_YOUR TASK_
Begin at the line below that has "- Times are" and stop after the line that has "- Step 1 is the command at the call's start". Please restate only those lines, word for word.

[GIVEN RECORDS Boundary: Start]

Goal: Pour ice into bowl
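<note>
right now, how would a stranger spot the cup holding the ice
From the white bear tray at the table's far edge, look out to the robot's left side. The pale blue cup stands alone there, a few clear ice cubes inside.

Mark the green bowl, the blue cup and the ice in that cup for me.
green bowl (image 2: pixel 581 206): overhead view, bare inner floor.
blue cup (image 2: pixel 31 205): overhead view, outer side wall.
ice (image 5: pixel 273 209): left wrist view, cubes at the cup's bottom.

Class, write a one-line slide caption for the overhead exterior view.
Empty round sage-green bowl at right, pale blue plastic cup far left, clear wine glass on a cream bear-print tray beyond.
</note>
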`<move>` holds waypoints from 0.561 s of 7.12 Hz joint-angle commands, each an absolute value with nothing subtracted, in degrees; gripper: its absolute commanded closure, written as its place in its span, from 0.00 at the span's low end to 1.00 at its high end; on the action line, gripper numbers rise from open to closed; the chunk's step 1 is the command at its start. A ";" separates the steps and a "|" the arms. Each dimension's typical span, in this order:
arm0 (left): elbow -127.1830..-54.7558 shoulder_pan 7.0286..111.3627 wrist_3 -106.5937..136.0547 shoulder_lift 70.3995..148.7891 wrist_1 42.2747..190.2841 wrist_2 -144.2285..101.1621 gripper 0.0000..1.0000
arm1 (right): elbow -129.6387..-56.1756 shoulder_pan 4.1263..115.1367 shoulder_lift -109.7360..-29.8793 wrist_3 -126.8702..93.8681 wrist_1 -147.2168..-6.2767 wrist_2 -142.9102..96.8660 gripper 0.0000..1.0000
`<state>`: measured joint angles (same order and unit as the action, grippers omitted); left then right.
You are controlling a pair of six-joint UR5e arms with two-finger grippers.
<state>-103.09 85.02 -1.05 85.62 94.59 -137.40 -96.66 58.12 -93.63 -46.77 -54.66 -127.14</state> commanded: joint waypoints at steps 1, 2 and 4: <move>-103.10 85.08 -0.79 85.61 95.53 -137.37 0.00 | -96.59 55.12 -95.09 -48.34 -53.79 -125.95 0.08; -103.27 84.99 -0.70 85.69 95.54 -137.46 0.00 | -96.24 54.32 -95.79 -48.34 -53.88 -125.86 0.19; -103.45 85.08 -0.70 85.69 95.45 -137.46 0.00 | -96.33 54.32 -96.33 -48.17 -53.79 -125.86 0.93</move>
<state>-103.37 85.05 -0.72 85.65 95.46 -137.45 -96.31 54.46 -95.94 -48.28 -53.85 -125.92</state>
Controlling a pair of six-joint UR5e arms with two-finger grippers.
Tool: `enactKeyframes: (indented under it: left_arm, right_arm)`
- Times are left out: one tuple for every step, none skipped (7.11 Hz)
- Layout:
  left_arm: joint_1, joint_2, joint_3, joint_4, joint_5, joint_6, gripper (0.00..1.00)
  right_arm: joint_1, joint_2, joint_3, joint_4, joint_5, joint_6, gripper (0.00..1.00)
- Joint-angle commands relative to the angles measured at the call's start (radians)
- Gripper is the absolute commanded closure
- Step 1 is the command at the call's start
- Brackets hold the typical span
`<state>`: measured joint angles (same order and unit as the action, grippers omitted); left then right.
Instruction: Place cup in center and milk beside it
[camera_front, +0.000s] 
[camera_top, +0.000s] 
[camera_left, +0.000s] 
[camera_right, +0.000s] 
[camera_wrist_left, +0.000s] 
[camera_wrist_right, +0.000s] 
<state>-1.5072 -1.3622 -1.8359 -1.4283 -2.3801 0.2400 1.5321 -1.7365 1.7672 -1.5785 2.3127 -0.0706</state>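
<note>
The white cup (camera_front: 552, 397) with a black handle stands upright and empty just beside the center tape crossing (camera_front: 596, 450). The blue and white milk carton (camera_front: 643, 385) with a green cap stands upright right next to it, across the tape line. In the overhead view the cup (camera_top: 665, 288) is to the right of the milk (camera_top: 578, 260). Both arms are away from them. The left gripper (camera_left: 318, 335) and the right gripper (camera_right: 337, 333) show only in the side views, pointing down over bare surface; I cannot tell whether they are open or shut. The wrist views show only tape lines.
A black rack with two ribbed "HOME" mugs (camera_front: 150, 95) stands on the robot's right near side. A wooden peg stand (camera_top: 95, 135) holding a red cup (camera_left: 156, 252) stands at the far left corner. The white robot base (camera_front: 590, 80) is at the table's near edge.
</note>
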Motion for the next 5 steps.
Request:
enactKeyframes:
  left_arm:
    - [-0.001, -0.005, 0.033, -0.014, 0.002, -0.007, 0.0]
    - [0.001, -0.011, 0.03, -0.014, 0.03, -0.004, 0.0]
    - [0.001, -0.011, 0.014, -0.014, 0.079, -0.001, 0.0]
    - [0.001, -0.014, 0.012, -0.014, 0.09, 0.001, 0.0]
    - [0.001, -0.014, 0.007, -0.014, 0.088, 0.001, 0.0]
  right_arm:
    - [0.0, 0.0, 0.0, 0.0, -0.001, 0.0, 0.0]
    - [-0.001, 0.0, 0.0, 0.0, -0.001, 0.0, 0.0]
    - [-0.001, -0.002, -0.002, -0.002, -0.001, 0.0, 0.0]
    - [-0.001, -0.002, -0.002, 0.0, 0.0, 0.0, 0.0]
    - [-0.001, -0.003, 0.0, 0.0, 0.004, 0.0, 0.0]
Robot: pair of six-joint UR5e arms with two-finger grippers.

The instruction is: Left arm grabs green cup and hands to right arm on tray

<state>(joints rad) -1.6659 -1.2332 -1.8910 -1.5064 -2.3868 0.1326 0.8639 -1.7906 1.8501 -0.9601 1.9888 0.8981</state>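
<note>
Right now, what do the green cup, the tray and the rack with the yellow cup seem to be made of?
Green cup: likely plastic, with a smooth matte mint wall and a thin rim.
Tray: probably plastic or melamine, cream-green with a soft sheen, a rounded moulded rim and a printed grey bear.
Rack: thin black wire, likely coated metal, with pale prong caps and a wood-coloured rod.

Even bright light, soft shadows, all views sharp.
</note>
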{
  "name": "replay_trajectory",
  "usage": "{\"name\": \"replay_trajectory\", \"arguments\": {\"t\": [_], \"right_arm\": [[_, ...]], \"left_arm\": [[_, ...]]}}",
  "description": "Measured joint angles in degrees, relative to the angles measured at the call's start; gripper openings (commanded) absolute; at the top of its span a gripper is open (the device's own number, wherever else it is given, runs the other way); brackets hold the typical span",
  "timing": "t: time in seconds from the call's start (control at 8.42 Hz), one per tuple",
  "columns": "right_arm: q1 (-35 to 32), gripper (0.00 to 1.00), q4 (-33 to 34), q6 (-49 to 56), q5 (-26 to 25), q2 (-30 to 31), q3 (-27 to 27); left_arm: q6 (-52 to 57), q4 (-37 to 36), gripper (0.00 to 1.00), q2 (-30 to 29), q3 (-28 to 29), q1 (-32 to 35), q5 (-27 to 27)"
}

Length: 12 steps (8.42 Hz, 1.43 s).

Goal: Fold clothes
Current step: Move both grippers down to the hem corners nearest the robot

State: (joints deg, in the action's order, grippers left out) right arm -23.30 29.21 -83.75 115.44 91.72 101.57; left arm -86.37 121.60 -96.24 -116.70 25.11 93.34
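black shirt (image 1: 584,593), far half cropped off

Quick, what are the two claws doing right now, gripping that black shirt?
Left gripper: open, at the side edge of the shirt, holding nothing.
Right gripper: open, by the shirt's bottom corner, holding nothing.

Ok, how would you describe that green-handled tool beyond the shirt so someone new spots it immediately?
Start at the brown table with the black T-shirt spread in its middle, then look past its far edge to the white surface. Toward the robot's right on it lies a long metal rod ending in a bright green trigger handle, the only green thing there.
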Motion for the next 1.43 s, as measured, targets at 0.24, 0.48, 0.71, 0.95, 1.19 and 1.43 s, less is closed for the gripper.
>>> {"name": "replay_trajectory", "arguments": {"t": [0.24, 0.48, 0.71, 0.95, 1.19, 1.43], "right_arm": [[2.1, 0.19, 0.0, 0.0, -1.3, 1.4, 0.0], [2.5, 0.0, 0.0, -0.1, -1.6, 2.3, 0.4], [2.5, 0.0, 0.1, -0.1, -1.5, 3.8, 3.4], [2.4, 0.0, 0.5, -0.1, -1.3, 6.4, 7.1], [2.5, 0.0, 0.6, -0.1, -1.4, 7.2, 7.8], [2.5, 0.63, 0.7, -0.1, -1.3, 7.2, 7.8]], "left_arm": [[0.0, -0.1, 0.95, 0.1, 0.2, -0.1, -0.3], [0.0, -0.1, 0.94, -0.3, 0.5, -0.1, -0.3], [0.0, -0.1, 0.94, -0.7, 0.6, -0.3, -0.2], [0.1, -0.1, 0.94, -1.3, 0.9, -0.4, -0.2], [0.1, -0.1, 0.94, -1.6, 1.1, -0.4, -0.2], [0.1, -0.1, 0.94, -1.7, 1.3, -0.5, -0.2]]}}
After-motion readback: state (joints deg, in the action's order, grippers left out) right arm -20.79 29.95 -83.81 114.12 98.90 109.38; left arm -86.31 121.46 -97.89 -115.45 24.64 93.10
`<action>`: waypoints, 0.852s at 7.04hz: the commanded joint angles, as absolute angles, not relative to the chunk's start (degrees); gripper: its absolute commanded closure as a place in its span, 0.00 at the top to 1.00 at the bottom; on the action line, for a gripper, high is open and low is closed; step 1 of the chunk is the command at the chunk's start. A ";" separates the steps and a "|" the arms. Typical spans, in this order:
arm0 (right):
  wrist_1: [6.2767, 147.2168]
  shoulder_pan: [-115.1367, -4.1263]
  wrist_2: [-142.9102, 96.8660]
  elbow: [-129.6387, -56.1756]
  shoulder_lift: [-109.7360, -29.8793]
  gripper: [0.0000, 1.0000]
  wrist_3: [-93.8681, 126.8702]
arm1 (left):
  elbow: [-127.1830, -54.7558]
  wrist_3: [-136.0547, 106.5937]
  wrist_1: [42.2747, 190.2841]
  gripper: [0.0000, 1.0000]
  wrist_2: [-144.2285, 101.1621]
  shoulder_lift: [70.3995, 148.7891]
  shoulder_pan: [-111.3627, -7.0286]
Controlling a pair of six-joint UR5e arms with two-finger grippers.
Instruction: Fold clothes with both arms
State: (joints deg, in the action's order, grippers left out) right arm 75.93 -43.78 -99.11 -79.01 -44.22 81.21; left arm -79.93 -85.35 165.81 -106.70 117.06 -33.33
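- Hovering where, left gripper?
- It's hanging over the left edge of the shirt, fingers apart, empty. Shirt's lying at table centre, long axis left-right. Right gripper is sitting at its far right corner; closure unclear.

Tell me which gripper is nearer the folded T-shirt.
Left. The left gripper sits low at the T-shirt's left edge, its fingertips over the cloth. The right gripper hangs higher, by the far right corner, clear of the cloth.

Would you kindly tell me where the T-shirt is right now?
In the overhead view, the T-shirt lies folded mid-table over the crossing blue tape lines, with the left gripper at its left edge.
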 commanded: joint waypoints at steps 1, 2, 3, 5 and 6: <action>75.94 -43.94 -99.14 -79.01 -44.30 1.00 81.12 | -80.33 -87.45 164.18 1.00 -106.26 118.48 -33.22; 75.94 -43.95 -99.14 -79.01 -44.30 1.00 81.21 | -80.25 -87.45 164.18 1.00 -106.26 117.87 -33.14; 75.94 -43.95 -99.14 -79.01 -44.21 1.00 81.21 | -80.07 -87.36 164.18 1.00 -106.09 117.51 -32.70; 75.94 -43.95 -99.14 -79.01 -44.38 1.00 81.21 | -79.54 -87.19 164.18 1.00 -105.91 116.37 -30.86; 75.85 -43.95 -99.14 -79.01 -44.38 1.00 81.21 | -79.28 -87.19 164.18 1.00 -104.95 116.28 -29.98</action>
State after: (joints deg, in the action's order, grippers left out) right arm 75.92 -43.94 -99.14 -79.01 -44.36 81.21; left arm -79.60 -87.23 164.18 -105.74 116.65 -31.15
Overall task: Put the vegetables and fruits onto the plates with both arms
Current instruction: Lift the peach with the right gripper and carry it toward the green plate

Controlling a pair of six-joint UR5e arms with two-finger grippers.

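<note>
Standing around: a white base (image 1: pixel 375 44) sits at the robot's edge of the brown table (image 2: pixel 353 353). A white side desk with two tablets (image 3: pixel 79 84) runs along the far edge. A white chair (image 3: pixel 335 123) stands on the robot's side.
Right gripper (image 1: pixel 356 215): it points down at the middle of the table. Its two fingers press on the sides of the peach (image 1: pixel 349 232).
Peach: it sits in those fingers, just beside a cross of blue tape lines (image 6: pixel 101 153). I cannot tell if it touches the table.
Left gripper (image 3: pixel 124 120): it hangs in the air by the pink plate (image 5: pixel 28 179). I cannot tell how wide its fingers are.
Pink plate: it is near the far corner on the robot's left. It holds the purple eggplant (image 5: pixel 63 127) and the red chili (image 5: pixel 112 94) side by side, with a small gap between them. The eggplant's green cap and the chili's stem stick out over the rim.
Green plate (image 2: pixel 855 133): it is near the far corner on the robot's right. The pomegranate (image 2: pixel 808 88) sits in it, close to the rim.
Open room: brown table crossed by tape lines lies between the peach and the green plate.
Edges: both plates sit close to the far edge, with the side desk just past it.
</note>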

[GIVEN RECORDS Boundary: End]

_TASK ANSWER_
- Times are left out: one tuple for every step, none skipped (7.11 Hz)
- Layout:
  left_arm: joint_1, joint_2, joint_3, joint_4, joint_5, joint_6, gripper (0.00..1.00)
  right_arm: joint_1, joint_2, joint_3, joint_4, joint_5, joint_6, gripper (0.00..1.00)
- Joint-angle commands relative to the angles measured at the call's start (radians)
- Gripper is the absolute commanded closure
- Step 1 is the command at the call's start

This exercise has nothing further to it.